OJ-SDI1-160 DESCONTOS SALARIAIS. AUTORIZAÇÃO NO ATO DA ADMISSÃO. VALIDADE (inserida em 26.03.1999)

É inválida a presunção de vício de consentimento resultante do fato de ter o empregado anuído expressamente com descontos salariais na oportunidade da admissão. É de se exigir demonstração concreta do vício de vontade.

OJ-SDI1-251 DESCONTOS. FRENTISTA. CHEQUES SEM FUNDOS (inserida em 13.03.2002)

É lícito o desconto salarial referente à devolução de cheques sem fundos, quando o frentista não observar as recomendações previstas em instrumento coletivo.

Portanto, é possível verificar que o princípio da intangibilidade não é absoluto, existindo exceções como visto anteriormente. O que se configura como desrespeito ao princípio da intangibilidade salarial são os descontos feitos fora dos limites legais, gerando uma distorção na finalidade do salário.

Entretanto, é necessário observar a legalidade dos descontos feitos aos trabalhadores. Pois, pode-se observar que, ao longo dos anos, a principal forma pela qual o explorador mantém o trabalhador vinculado a si é por meio da cobrança de suas dívidas. Sabendo que o trabalhador não terá capital para aboná-las, o mesmo continuará a trabalhar indefinidamente até que possa quitá-las, fato que nunca ocorrerá. O "aprisionamento" também pode se dar por meio de retenção de documentos, alimentação e até mesmo punições físicas.

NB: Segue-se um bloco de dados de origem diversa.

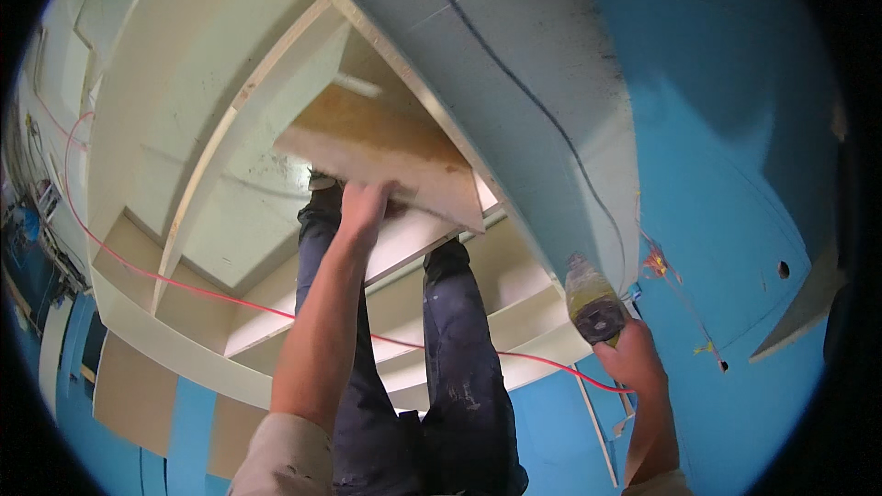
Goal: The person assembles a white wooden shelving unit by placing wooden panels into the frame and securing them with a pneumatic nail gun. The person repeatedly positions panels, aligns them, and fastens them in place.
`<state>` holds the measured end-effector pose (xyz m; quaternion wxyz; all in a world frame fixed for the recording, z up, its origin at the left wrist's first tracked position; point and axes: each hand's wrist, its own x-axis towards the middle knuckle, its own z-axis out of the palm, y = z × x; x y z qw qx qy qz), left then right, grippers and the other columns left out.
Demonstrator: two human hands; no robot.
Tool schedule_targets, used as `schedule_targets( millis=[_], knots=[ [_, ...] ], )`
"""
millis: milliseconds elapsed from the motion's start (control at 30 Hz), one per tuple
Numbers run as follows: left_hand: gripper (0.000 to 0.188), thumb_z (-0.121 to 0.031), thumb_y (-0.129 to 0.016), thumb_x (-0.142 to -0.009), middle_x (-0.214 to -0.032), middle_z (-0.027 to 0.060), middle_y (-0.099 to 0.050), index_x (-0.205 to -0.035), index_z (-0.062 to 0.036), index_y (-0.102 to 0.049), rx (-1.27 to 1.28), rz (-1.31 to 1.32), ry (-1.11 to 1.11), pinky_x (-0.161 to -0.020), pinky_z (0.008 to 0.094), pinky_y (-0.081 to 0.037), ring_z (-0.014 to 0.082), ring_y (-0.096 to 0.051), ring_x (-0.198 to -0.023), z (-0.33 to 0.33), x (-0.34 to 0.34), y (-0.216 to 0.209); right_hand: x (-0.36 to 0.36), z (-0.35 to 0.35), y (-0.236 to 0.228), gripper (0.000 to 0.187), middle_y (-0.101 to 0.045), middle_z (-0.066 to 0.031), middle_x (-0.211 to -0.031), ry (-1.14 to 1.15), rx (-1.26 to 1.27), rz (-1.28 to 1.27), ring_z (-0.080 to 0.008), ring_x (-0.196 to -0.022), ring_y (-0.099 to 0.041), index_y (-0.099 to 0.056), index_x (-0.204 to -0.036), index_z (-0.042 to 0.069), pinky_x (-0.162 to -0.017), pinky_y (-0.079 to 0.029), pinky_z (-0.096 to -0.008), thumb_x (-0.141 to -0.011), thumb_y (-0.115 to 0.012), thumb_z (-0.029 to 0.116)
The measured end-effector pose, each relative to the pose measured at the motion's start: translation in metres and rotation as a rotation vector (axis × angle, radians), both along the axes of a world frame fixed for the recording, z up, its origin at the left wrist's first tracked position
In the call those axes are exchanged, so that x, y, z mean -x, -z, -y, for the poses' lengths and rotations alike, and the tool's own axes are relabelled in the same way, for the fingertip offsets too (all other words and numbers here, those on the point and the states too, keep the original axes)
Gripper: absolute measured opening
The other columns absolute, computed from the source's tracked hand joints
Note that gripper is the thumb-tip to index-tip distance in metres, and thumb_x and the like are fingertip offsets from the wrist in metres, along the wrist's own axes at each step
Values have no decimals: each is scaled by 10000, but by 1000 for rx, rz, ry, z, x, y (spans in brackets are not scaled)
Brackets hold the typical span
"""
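Note:
My left hand (366, 202) grips the near edge of a loose brown wooden board (363, 138), fingers curled round it. The board lies tilted inside a large curved, pale frame (188, 354), between its ribs. Out to the right, my right hand (634, 358) is closed round a hand-held tool (591, 298) with a yellowish body and a dark round part facing me. Its exact kind is not clear. The tool is beside the corner of a grey panel (551, 64). A red hose (524, 356) runs across my legs toward the right hand.
My legs (464, 349) reach into the frame, among its ribs. A curved wooden rib (225, 119) stands on the left. A dark line or cable (514, 78) crosses the grey panel. Blue floor (717, 184) lies at right, with a yellow-red tangle (655, 264) and a pale offcut (804, 312).

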<state>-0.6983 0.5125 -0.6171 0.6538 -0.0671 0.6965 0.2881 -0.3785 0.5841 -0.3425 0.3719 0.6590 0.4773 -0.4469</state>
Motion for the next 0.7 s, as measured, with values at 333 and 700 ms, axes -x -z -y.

Um aspecto que se mostra como ponto de encontro com as mais variadas espécies de escravidão é, como já observado, a dívida interminável que a vítima possui. É por meio dela que o trabalhador explorado se mostra enclausurado em sua condição, não tendo opção quitá-la. O uso e abuso de meios coercitivos, físicos e psicológicos, também se mostra muito presente. O explorador o coloca em posição de "trabalhador por peça". Por esse modo, cria a ideia de que há uma relação jurídica entre eles, havendo um contrato pelo qual deve ser cumprido. Caso o trabalhador não o faça, o explorador impõe condições resultantes de descumprimento "contratual".

O fato é que a escravidão de hoje se mostra caracterizada, principalmente, pelo uso e, após, exclusão do ser humano. Situações como essa, ocorrem não só no Brasil, mas também em diversos países do mundo, de forma que há necessidade de imposição de forças coercitivas de controle contra tais práticas.